Sentiment Analysis – The Lexicon Based Approach

I got an opportunity to work on a project recently in which one of the requirements was to analyze the sentiment on a given corpus of text data. This called for researching the subject matter. In this two-part blog series, I am going to share some observations.

  • It is a Natural Language Processing task; Sentiment Analysis refers to finding patterns in data and inferring the emotion of the given piece of information which could be classified into one of these categories:
    • Negative
    • Neutral
    • Positive
  • We are truly living in the information age where the data is generated by both humans and machines at an unprecedented rate, therefore it’s nearly impossible to gain insights into such data for making intelligent decisions, manually. One such insight is assessing/calculating the sentiment of a big (rather huge) dataset
  • Software to the rescue yet again. One way of assessing, rather calculating the emotion on top of such a huge dataset is by way of employing sentiment analysis techniques (more on those later)
  • Market sentiment – Huge amount of data is being generated in the global financial world, every second. It is imperative for investors to remain on top of such information so that they can manage their portfolios more effectively. One way of gauging the market sentiment is by way of implementing sentiment analyzing tools
  • Gauging the popularity of the products, books, movies, songs, services by analyzing the data generated from different sources such as tweets, reviews, feedback forums, gestures (swipes, likes) etc.

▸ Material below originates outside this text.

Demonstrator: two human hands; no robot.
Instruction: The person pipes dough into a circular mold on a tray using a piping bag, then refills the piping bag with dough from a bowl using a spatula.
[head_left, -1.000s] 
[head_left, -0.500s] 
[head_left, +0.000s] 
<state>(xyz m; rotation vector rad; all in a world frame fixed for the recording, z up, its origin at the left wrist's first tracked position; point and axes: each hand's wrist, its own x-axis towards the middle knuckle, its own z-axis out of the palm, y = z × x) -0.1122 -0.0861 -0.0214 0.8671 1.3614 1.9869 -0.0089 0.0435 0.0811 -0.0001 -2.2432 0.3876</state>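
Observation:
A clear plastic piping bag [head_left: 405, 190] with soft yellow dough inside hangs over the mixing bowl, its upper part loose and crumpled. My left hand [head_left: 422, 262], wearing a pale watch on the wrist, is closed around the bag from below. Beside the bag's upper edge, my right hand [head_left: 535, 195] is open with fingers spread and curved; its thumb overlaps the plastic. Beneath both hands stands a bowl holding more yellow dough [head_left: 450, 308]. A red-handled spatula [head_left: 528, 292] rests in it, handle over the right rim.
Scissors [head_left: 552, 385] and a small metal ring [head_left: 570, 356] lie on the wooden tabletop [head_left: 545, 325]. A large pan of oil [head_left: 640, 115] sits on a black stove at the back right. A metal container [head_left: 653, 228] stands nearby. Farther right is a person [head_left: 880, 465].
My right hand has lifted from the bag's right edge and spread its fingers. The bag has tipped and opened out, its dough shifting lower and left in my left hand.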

The following diagram shows a summary of the analysis life cycle:

Now that we know what sentiment analysis is on a broader level, let’s dig a little deeper. Analyzing data can be quite tricky because the data, in almost all the cases, is unstructured, opinionated and in some cases incomplete- meaning it is addressing only a fraction of the subject matter and therefore unsuitable for calculating the emotion. This data must be cleaned for it to be turned into something actionable. It is intended, in most cases, to focus on deducing the polarity (good or bad, spam or ham, black or white etc.) from the given piece of information as the opinions can be nuanced and can lead to ambiguity. Putting it another way, the “problem” should be framed in a certain way so that a binary classification (polarity) can be deduced from it. Now I know most of you will say, what about that “neutral” classification between “negative” and “positive” classes? Fair question. Well the answer is, if the deduction/calculation comes out to be somewhere in the middle of 0 (negative) and 1 (positive), let’s say 0.5 then it is obvious that the given piece of information also known as problem instance can neither be classified as negative nor positive and therefore the classification of neutral seems more appropriate.

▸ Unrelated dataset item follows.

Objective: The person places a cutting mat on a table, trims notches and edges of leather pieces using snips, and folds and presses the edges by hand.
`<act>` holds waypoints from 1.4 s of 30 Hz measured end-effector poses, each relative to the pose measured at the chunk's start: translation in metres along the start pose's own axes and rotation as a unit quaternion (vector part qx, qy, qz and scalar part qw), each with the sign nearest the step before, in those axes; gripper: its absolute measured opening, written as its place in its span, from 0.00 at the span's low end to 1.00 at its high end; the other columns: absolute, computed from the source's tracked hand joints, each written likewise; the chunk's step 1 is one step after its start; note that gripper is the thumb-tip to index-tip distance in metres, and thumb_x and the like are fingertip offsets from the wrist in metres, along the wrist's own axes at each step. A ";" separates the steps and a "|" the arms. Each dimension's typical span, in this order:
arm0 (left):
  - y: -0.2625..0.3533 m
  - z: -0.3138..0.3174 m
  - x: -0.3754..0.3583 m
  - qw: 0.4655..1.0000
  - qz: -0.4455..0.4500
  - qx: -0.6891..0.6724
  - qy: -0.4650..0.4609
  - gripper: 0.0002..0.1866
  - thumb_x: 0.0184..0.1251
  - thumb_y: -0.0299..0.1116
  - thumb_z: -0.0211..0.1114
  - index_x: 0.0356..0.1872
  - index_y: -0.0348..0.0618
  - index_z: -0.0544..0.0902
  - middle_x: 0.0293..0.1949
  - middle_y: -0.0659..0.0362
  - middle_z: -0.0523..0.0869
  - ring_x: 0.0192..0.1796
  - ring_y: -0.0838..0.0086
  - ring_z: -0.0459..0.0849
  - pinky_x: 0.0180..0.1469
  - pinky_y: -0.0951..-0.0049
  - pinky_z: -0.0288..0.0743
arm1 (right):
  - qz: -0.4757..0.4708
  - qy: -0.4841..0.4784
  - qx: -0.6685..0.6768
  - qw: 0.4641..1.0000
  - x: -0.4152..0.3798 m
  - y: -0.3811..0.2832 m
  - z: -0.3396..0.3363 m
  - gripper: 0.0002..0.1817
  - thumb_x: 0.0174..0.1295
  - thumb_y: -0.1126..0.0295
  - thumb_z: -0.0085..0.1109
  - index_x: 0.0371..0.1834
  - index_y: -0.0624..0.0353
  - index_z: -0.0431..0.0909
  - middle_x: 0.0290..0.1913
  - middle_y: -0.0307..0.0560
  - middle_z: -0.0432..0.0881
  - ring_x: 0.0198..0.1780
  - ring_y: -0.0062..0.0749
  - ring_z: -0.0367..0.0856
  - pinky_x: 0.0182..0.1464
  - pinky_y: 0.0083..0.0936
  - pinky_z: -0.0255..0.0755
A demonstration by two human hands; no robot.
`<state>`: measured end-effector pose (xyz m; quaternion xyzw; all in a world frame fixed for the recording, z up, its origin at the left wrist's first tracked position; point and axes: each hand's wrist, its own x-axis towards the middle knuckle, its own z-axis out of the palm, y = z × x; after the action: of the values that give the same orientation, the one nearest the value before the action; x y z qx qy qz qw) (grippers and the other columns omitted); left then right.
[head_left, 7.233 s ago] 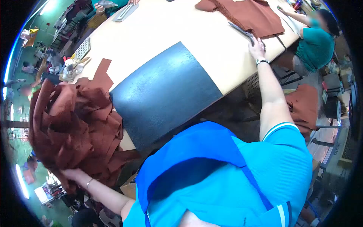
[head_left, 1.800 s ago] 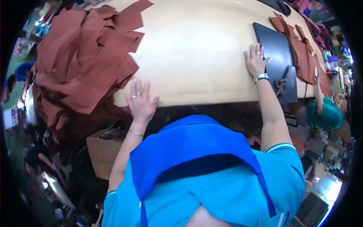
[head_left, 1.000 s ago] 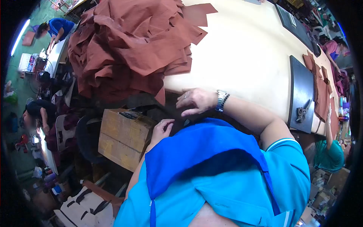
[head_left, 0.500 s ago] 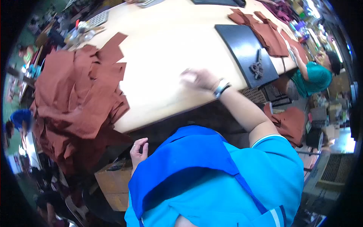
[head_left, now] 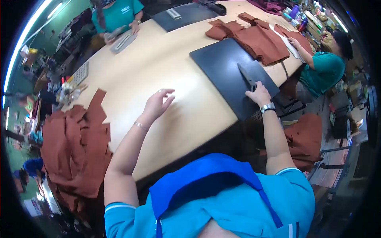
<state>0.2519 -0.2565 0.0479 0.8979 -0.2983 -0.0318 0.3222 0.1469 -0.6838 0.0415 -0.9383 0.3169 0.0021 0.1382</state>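
Our right hand (head_left: 258,93) rests on the black mat (head_left: 230,73) at the counter (head_left: 158,71) edge, fingers closing on a dark tool (head_left: 247,76) lying there. Our left hand (head_left: 157,104) hovers over bare counter, fingers spread, holding nothing.

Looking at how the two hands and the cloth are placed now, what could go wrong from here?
The right hand rests on a metal tool lying on the black mat; if that tool has an edge, fingers may be cut. The pile of brown cloth pieces hangs over the table edge and could slide off. The left hand hovers open, holding nothing.
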 end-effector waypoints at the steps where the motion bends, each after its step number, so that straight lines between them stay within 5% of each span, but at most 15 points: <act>1: 0.002 0.010 0.035 1.000 -0.011 0.011 -0.005 0.19 0.72 0.44 0.62 0.56 0.44 0.81 0.53 0.53 0.86 0.54 0.61 0.84 0.57 0.64 0.76 | 0.001 -0.009 0.012 1.000 -0.002 0.006 -0.005 0.41 0.46 0.45 0.66 0.62 0.59 0.70 0.55 0.61 0.81 0.57 0.54 0.80 0.60 0.43 0.73; 6: -0.012 0.079 0.185 0.998 -0.008 -0.007 0.055 0.33 0.68 0.52 0.64 0.65 0.39 0.74 0.66 0.43 0.74 0.70 0.53 0.70 0.71 0.60 0.65 | 0.016 0.041 0.097 0.994 -0.032 0.064 -0.001 0.30 0.54 0.47 0.67 0.49 0.63 0.75 0.46 0.61 0.83 0.50 0.56 0.82 0.51 0.46 0.75; 9: -0.013 0.109 0.235 0.995 -0.029 0.069 0.068 0.47 0.56 0.58 0.72 0.70 0.37 0.67 0.70 0.41 0.67 0.73 0.51 0.66 0.72 0.59 0.64 | -0.019 0.150 0.121 0.981 -0.051 0.095 0.032 0.26 0.60 0.51 0.64 0.45 0.66 0.75 0.46 0.63 0.80 0.49 0.56 0.79 0.51 0.45 0.73; 13: -0.013 0.111 0.250 0.990 -0.102 0.093 -0.028 0.67 0.35 0.64 0.81 0.75 0.41 0.56 0.72 0.45 0.64 0.74 0.52 0.64 0.72 0.55 0.64 | 0.023 0.087 0.319 0.943 -0.056 0.099 0.037 0.20 0.62 0.57 0.68 0.40 0.65 0.76 0.33 0.44 0.81 0.36 0.30 0.80 0.42 0.28 0.74; 16: 0.003 0.090 0.255 0.978 -0.128 0.137 -0.088 0.67 0.34 0.65 0.81 0.75 0.42 0.57 0.73 0.47 0.64 0.74 0.53 0.65 0.72 0.54 0.64 | 0.023 0.105 0.353 0.929 -0.054 0.092 0.040 0.17 0.59 0.62 0.73 0.39 0.63 0.78 0.32 0.37 0.83 0.32 0.18 0.78 0.37 0.21 0.74; 20: -0.009 0.101 0.268 0.971 -0.146 0.136 -0.130 0.68 0.34 0.65 0.81 0.77 0.42 0.55 0.74 0.47 0.61 0.73 0.54 0.66 0.74 0.54 0.62 | 0.075 0.108 0.486 0.864 -0.057 0.090 0.051 0.21 0.58 0.67 0.74 0.47 0.67 0.77 0.39 0.39 0.84 0.38 0.18 0.80 0.41 0.19 0.75; 24: -0.019 0.105 0.262 0.984 -0.138 0.053 -0.096 0.70 0.29 0.65 0.83 0.73 0.30 0.59 0.69 0.40 0.65 0.72 0.49 0.65 0.73 0.60 0.63 | 0.102 0.101 0.528 0.837 -0.058 0.086 0.050 0.26 0.57 0.69 0.75 0.55 0.69 0.74 0.44 0.40 0.83 0.42 0.18 0.80 0.43 0.18 0.75; 30: 0.020 0.068 0.197 0.959 -0.226 0.133 -0.109 0.59 0.34 0.67 0.81 0.65 0.37 0.70 0.64 0.47 0.73 0.66 0.56 0.75 0.66 0.52 0.67 | 0.044 0.095 0.488 0.867 -0.034 0.109 0.048 0.17 0.60 0.68 0.72 0.47 0.67 0.82 0.34 0.33 0.83 0.32 0.13 0.75 0.37 0.15 0.71; 36: 0.014 0.055 0.085 0.962 -0.265 0.058 -0.021 0.52 0.44 0.62 0.79 0.65 0.38 0.71 0.61 0.46 0.74 0.61 0.58 0.78 0.65 0.55 0.68 | -0.032 0.041 0.402 0.914 -0.006 0.109 0.027 0.14 0.58 0.73 0.72 0.45 0.67 0.84 0.39 0.39 0.87 0.37 0.17 0.81 0.43 0.19 0.74; 42: -0.012 0.071 0.026 0.960 -0.268 -0.066 -0.039 0.46 0.50 0.53 0.78 0.67 0.41 0.70 0.61 0.47 0.73 0.62 0.57 0.78 0.64 0.60 0.72 | -0.061 -0.016 0.376 0.924 0.028 0.109 0.023 0.14 0.60 0.74 0.68 0.48 0.68 0.83 0.42 0.42 0.88 0.39 0.20 0.83 0.45 0.20 0.75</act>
<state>0.2619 -0.3035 -0.0121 0.9198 -0.0561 -0.1713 0.3486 0.1061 -0.7771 -0.0115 -0.8346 0.2342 -0.1103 0.4862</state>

On a higher level, there are two techniques that can be used for performing sentiment analysis in an automated manner, these are: Rule-based and Machine Learning based. I will explore the former in this blog and take up the latter in part 2 of the series.

  • Rule based

Rule based sentiment analysis refers to the study conducted by the language experts. The outcome of this study is a set of rules (also known as lexicon or sentiment lexicon) according to which the words classified are either positive or negative along with their corresponding intensity measure.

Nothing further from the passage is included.